The case began when Italy introduced three obligations on non-resident platforms in the short-term letting sector in 2017:
(1) collecting income-related data on Italian rentals,
(2) withholding tax on rental income, and
(3) appointing a local tax representative with responsibility for withholding the tax.
Airbnb WHT challenge
Airbnb challenged these rules, arguing that they were incompatible with the freedom to provide services.
The ruling is part of the EU’s ongoing attempts to regulate the economic models of online platforms in areas such as tax and data-protection.
The judgment concerns tax and data-collection and sharing obligations imposed on online platforms and the extent to which tax authorities can use platforms as a de facto compliance arm for the ‘gig’ economy.
The court held that the obligations to collect data and withhold tax at source did not constitute a restriction on the freedom to provide services.
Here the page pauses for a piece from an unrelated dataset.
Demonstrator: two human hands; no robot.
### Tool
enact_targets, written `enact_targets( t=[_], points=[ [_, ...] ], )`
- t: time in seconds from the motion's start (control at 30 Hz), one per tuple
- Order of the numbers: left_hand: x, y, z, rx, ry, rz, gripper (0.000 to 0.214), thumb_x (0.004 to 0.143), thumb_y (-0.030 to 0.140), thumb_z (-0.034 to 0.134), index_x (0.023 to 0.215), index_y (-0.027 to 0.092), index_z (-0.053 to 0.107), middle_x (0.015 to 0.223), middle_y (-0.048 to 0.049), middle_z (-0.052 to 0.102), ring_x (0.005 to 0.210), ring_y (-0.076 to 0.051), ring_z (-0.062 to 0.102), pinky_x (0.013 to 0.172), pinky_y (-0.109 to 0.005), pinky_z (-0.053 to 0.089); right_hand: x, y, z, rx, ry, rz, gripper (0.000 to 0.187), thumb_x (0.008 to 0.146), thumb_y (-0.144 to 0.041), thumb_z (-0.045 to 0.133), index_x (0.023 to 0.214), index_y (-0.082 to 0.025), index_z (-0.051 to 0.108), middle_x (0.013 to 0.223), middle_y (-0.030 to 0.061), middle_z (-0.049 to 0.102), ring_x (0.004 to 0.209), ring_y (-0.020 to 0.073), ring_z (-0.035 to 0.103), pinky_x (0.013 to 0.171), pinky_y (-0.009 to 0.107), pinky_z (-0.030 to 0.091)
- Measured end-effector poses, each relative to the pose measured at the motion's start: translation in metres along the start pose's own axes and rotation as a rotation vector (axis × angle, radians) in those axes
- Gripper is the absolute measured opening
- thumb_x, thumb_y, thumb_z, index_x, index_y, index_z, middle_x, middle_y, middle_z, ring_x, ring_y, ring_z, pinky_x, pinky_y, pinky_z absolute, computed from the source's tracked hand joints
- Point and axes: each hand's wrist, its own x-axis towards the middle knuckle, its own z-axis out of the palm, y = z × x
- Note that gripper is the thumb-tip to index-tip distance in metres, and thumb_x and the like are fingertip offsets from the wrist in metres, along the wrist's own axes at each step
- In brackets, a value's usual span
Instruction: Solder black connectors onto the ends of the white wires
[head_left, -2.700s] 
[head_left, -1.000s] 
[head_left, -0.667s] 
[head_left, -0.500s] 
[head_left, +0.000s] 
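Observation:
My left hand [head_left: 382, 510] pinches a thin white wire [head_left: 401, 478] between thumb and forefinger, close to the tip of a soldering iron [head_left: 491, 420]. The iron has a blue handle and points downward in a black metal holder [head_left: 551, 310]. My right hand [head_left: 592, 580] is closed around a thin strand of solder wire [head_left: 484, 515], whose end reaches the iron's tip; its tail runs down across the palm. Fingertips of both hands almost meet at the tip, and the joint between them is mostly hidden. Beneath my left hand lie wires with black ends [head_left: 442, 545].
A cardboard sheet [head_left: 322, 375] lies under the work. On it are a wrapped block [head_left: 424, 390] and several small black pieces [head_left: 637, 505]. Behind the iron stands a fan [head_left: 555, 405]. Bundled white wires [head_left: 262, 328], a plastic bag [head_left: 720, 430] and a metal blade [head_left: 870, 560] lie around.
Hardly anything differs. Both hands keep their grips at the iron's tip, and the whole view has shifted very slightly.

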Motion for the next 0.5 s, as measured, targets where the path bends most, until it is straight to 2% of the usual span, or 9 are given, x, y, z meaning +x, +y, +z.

However, the obligation to appoint a tax representative in Italy was deemed a breach of the freedom to provide services.
The ruling confirms that direct taxation is not an EU-competence yet, and in principle, each member state could introduce its own WHT regime applicable to online platforms.
DAC 7 implications?
One key part of the case is DAC 7, a council directive that requires most online platforms to conduct due diligence on their service-providing users and report the information to one or more EU tax authorities.
DAC 7 does not require platforms to act as tax collectors; only as information providers.
In the short-term, the case allows Italy to impose WHT obligations on non-resident platforms.
The long-term implication is that other EU member states might be tempted to introduce their WHT regimes, which could impact non-resident platforms in the medium term.
If you have any queries relating to the Airbnb WHT case or Italian tax matters more generally, then please do not hesitate to get in touch.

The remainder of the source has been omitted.